The two-month long training, which begins around the end of April in Fort Benning, Georgia, is designed to stretch participants to the limits on all levels, both mental and physical, NPR reports.

Up to 60 women will be allowed to take the course. Success rates are not high, and the entire point is to filter out those in the general military population not capable of achieving the elite-tier performance necessary to operate in the world’s best light infantry force. Around 60 percent of men fail to successfully complete the training, based on Army statistics. Parts of the fitness test include running five miles within 40 minutes and completing 49 push-ups in two minutes. The reason the program is two months long is so doctors can study the musculoskeletal impact of the training. That is, how carrying heavy loads over time and in rough conditions affect basic body mechanics.

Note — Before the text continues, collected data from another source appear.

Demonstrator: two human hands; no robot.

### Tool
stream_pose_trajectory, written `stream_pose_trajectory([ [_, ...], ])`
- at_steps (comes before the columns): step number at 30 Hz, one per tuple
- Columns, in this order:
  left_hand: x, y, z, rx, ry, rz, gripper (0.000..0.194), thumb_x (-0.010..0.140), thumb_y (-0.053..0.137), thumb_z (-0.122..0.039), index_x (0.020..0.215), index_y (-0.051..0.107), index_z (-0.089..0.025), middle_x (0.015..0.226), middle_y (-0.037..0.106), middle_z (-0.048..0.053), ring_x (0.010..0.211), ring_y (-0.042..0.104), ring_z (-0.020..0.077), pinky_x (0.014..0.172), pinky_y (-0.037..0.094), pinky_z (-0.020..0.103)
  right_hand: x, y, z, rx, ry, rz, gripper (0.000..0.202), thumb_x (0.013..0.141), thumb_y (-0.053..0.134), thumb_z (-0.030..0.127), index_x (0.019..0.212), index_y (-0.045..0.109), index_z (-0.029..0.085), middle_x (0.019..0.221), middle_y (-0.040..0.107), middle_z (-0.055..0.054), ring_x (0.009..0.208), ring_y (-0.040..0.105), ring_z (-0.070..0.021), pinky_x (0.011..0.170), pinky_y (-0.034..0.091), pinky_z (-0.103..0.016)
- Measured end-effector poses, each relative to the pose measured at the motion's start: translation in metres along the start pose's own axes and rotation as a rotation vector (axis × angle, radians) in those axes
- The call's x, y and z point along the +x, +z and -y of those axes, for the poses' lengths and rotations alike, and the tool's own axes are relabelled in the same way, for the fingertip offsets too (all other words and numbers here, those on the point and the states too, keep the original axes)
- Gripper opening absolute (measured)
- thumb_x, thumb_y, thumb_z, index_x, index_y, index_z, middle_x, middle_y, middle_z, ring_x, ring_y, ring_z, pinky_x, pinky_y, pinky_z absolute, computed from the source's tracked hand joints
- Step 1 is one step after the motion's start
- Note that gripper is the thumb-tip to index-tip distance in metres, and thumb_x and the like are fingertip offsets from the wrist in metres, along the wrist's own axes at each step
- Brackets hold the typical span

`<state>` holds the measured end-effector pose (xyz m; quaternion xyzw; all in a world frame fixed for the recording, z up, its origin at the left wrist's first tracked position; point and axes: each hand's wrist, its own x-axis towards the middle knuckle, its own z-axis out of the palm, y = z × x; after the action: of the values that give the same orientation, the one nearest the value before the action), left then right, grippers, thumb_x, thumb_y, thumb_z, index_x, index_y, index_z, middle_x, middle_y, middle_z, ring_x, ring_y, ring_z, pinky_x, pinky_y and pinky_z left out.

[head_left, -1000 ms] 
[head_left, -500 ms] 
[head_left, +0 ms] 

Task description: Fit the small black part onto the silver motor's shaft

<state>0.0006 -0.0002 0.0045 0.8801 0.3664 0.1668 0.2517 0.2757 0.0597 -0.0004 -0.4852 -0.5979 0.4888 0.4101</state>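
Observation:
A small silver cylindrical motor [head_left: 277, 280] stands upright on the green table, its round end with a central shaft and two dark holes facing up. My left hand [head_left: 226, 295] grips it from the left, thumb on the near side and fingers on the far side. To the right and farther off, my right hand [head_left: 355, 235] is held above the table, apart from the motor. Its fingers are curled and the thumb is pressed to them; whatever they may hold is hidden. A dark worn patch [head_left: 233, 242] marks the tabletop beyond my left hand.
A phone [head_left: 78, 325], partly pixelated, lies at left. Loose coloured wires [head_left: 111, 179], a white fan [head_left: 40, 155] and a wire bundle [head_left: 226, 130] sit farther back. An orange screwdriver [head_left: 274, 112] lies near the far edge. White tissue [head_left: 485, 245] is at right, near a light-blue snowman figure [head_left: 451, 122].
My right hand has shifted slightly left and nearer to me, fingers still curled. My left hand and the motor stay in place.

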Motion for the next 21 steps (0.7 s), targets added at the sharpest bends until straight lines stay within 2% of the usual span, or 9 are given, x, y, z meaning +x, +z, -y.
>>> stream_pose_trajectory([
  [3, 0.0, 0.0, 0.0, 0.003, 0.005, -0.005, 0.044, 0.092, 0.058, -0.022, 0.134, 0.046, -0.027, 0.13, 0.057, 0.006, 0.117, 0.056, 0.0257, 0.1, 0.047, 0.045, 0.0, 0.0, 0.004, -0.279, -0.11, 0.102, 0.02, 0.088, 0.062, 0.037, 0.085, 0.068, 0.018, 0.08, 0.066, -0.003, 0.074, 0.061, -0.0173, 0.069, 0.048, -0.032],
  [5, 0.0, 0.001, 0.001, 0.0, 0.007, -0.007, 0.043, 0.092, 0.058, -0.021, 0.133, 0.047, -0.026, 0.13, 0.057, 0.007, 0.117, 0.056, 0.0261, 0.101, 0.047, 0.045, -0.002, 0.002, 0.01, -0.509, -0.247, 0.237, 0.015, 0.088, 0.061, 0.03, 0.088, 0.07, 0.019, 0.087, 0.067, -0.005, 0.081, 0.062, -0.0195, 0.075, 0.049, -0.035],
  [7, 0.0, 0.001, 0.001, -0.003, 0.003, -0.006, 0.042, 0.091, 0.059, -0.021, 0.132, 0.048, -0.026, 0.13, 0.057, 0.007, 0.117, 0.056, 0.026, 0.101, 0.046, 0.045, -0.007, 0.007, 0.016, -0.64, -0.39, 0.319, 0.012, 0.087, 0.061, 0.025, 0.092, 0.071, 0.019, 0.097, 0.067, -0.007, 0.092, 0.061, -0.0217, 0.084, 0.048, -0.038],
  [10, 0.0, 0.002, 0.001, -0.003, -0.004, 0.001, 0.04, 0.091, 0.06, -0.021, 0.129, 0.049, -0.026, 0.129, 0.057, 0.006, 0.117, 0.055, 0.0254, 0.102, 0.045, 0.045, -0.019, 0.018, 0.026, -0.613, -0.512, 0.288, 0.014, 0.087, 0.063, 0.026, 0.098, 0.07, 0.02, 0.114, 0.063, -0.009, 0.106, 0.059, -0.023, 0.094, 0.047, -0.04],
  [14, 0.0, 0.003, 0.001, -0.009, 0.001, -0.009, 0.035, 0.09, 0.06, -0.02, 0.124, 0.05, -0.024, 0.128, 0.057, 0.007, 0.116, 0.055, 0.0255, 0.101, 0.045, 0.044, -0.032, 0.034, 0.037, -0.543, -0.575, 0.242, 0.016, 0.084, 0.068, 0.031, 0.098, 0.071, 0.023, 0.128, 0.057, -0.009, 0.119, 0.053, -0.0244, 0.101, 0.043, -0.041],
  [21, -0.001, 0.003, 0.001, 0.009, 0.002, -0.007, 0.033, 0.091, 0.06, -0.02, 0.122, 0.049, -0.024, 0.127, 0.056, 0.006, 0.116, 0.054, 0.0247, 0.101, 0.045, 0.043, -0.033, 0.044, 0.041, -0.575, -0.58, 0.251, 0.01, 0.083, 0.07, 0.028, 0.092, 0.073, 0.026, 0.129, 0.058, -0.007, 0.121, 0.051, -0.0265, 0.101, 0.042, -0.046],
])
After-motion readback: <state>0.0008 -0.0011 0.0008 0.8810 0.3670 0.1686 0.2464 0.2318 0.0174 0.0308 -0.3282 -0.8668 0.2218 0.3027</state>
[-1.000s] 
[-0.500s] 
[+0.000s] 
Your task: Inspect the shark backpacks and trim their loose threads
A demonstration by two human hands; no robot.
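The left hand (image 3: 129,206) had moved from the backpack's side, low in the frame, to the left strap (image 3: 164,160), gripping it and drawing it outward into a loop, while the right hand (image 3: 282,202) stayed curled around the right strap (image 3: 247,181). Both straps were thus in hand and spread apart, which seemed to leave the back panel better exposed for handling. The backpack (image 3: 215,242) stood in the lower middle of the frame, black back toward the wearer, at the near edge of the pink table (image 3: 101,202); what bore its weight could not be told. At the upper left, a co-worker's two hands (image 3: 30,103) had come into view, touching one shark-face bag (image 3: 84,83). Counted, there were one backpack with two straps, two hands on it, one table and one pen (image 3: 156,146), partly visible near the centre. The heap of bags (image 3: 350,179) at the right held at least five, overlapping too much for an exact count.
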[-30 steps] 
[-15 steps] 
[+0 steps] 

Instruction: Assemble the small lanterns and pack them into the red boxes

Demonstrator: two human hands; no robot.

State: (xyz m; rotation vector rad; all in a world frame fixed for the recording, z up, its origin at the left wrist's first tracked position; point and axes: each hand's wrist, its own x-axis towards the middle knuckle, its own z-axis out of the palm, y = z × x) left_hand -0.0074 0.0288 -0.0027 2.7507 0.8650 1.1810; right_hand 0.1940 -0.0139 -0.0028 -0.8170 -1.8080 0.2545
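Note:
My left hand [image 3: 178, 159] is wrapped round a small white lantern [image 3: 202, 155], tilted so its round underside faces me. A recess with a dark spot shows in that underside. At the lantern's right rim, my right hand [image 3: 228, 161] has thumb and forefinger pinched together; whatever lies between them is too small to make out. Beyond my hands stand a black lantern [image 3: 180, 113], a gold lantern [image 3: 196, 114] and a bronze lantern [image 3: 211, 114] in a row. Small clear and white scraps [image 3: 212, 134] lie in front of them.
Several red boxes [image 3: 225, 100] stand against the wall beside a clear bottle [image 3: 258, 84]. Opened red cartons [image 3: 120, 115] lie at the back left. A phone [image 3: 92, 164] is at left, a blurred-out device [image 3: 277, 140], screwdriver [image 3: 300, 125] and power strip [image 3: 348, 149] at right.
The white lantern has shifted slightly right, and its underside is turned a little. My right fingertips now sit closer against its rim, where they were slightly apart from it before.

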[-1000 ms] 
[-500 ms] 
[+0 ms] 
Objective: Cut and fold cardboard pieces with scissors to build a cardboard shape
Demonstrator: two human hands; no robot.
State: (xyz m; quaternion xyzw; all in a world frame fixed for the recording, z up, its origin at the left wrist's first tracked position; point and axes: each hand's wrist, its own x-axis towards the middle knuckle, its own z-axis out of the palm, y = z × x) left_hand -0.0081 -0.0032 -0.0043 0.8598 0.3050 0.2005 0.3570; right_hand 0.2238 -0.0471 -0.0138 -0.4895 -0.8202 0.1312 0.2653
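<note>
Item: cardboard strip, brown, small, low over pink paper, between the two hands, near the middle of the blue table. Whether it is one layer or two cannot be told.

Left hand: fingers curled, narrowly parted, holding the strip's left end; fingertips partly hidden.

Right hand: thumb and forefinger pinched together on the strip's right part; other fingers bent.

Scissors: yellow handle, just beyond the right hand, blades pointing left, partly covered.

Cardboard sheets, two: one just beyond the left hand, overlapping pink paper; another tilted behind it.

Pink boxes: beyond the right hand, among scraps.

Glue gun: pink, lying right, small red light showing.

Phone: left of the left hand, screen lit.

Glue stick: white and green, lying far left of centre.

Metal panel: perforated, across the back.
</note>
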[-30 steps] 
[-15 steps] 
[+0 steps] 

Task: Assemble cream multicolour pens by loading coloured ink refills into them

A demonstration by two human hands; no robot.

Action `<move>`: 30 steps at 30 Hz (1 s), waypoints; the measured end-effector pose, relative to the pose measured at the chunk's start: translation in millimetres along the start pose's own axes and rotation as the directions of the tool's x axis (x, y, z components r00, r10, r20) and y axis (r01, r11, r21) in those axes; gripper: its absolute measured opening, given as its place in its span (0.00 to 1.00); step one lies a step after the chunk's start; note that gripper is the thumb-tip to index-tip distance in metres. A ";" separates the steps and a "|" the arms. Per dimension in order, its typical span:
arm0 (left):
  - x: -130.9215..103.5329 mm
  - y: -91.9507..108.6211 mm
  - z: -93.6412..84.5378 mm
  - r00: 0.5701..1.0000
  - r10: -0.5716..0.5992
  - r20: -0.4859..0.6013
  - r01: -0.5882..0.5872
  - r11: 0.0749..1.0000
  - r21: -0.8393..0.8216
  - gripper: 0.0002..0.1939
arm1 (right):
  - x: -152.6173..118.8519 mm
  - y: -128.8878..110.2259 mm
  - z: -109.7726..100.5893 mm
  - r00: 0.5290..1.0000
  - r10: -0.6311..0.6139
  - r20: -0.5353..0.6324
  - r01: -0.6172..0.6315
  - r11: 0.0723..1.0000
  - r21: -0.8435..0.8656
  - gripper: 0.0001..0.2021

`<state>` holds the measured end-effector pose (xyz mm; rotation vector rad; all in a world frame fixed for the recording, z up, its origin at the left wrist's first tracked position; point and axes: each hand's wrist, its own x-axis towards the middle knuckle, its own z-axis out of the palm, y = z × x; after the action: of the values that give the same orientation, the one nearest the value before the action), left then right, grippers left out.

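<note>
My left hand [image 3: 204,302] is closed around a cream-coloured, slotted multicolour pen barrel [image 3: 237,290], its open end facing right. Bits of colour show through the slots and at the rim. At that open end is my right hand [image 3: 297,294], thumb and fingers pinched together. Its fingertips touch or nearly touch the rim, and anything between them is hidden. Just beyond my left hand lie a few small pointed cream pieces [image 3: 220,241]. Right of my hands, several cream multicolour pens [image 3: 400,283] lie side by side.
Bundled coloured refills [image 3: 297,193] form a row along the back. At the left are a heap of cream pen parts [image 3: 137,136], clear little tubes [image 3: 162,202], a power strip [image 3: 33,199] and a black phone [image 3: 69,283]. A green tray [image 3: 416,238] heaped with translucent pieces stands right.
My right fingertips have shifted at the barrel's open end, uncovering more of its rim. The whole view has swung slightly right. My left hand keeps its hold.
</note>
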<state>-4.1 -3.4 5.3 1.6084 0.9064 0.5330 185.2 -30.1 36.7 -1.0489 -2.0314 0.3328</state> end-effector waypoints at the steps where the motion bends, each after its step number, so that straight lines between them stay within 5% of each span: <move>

At least a third of medical evacuations in Iraq and Afghanistan have been due to musculoskeletal injuries, according to a study conducted by John Hopkins University School of Medicine, and since females have a much smaller physical profile than men, some doctors think that the inclusion of women in combat roles will be a disaster for injury rates.

“I’m certain the majority of women doing this won’t be physically able to do it as long as the men,” Dr. David Cifu, national director of physical medicine and rehabilitation at the Veterans Health Administration, told Military.com. “It’s a matter of body size and body mechanics.”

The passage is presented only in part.